* INSTRUCTIONS FOR THE TASK
One number should be the full reply: how many lines of the material below contain "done".

*** DATASET RECORDS Section Begins ***

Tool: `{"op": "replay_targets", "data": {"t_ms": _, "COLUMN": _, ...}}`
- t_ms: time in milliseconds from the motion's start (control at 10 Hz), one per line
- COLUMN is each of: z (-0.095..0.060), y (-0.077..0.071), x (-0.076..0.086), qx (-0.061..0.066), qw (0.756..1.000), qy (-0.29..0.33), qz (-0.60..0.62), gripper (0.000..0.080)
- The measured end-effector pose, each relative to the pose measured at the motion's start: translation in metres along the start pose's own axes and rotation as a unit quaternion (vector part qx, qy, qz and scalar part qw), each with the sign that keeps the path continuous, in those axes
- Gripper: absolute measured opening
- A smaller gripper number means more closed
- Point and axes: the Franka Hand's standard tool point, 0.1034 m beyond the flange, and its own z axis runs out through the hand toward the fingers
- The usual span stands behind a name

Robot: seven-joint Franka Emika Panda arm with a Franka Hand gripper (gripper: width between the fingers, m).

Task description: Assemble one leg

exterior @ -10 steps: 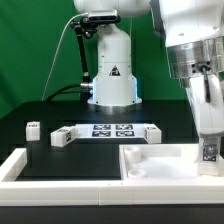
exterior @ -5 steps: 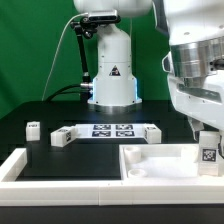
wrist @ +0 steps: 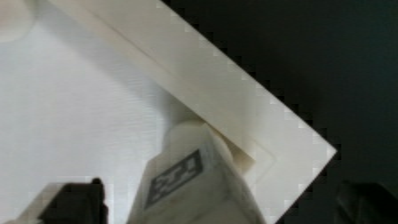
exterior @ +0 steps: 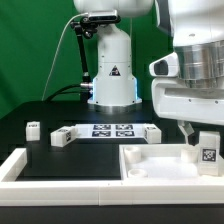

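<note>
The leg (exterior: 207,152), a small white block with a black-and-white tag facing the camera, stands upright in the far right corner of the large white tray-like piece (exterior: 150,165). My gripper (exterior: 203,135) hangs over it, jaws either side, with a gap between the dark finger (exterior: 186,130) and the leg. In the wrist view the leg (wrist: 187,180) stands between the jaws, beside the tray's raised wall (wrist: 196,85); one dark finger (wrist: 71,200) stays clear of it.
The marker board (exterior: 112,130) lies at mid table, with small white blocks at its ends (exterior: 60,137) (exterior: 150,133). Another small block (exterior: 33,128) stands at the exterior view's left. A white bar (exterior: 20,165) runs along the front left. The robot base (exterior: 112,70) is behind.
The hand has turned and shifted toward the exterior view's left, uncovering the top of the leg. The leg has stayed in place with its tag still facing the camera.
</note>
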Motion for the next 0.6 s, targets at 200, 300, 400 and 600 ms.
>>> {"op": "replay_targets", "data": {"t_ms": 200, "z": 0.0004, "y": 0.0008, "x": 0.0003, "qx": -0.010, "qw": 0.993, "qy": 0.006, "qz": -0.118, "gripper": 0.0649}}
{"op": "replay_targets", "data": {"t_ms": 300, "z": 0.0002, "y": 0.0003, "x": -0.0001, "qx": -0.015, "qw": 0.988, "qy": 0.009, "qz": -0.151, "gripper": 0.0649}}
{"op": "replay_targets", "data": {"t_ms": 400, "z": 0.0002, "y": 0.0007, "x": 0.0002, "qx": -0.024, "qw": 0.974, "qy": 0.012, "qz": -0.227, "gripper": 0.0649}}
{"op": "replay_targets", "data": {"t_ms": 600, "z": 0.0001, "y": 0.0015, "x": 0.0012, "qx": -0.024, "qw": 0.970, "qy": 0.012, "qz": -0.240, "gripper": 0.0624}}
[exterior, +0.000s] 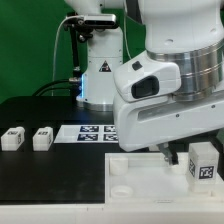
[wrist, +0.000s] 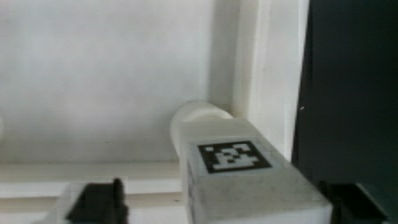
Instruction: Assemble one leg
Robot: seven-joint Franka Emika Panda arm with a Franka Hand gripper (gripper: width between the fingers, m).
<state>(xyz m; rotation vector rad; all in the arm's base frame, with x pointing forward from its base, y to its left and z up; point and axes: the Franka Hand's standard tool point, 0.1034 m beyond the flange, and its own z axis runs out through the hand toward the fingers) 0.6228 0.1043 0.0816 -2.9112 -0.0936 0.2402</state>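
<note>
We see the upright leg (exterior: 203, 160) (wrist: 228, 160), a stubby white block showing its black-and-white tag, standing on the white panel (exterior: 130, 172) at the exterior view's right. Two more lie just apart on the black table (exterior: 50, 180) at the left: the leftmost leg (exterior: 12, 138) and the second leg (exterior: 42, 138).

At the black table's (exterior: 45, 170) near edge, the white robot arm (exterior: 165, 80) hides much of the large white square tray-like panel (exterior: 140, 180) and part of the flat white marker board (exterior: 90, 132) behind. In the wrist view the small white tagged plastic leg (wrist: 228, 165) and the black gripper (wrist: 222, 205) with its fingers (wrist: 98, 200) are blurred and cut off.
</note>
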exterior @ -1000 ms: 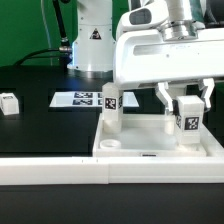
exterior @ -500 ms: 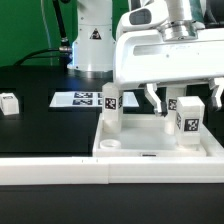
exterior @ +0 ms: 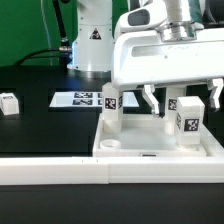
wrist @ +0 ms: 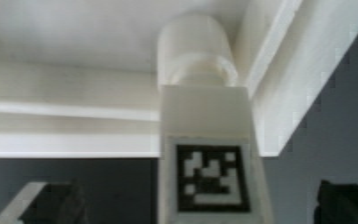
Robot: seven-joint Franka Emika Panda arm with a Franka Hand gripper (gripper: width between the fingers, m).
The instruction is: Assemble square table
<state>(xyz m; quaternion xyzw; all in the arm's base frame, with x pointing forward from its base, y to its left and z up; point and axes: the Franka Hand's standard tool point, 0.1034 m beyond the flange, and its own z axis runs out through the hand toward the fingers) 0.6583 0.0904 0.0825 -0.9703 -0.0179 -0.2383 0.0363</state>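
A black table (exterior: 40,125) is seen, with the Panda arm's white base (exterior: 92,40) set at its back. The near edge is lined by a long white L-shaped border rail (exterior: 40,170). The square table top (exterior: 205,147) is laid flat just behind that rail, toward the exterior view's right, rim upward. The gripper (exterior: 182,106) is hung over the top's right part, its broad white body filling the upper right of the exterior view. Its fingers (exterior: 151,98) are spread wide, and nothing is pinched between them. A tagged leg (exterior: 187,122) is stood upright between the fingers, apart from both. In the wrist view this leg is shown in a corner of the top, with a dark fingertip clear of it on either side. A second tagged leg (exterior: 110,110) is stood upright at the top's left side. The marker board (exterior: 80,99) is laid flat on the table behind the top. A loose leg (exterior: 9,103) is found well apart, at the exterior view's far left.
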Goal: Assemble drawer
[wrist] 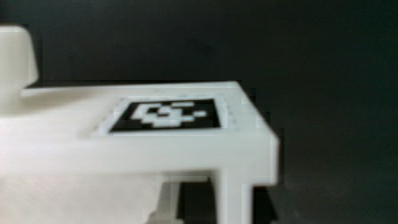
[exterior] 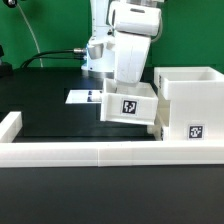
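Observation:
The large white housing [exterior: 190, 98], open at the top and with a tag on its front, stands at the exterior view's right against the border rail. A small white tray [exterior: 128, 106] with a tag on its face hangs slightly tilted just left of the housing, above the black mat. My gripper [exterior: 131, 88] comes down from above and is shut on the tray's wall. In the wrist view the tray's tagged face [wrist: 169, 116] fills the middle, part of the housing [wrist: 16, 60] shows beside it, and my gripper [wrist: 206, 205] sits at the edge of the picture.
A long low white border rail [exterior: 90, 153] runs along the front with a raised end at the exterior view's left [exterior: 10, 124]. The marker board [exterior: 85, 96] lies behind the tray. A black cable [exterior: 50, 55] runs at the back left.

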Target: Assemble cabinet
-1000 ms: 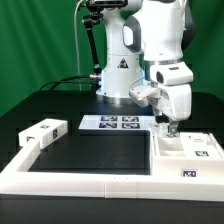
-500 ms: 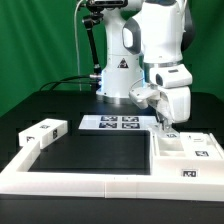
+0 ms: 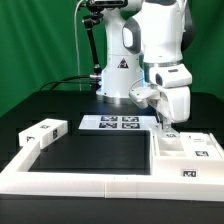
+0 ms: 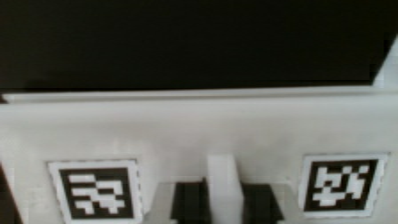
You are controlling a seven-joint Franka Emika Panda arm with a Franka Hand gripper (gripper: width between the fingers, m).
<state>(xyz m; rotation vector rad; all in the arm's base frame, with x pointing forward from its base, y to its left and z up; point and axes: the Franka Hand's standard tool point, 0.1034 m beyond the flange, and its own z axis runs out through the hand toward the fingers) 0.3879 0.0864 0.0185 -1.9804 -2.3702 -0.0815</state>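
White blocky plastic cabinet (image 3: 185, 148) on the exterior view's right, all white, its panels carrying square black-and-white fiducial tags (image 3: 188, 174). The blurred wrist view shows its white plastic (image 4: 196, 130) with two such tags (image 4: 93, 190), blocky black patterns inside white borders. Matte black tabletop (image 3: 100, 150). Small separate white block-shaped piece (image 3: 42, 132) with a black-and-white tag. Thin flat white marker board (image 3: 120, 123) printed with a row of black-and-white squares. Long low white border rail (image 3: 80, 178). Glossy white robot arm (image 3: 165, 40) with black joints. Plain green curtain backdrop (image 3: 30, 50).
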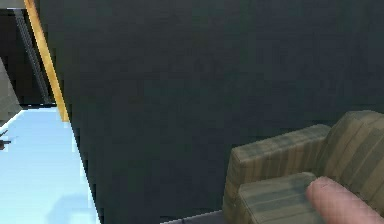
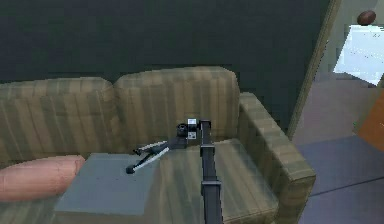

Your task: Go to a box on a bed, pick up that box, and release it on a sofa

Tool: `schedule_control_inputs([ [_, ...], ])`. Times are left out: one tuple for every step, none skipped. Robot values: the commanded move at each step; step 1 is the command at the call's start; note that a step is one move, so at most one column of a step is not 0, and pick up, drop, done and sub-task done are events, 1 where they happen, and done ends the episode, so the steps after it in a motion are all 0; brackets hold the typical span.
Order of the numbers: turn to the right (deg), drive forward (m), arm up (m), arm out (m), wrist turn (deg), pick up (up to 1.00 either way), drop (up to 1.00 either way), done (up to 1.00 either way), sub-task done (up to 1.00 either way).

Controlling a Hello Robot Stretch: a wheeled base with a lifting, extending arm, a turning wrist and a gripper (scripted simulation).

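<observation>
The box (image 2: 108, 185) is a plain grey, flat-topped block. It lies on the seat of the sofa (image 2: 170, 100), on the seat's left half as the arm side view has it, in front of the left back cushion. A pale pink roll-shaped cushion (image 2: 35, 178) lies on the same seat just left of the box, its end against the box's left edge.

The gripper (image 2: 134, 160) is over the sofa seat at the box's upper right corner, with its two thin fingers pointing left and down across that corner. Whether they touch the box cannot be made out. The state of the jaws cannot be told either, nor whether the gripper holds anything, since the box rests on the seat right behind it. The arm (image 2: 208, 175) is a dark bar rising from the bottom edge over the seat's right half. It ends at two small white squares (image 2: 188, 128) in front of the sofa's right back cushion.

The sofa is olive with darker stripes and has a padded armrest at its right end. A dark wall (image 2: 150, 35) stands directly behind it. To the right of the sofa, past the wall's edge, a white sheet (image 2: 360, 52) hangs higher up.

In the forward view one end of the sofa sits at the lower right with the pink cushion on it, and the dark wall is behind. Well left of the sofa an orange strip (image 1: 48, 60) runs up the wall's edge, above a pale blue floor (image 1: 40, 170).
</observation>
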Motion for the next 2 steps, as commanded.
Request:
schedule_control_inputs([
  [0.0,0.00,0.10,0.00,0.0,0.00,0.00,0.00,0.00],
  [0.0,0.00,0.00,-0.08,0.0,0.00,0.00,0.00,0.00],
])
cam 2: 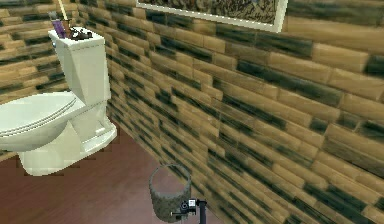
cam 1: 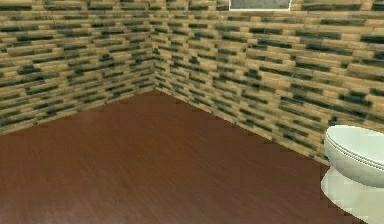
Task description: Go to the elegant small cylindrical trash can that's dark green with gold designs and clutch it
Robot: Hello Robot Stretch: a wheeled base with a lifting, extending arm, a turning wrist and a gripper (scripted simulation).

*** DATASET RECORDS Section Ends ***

* COMPLETED EXERCISE
2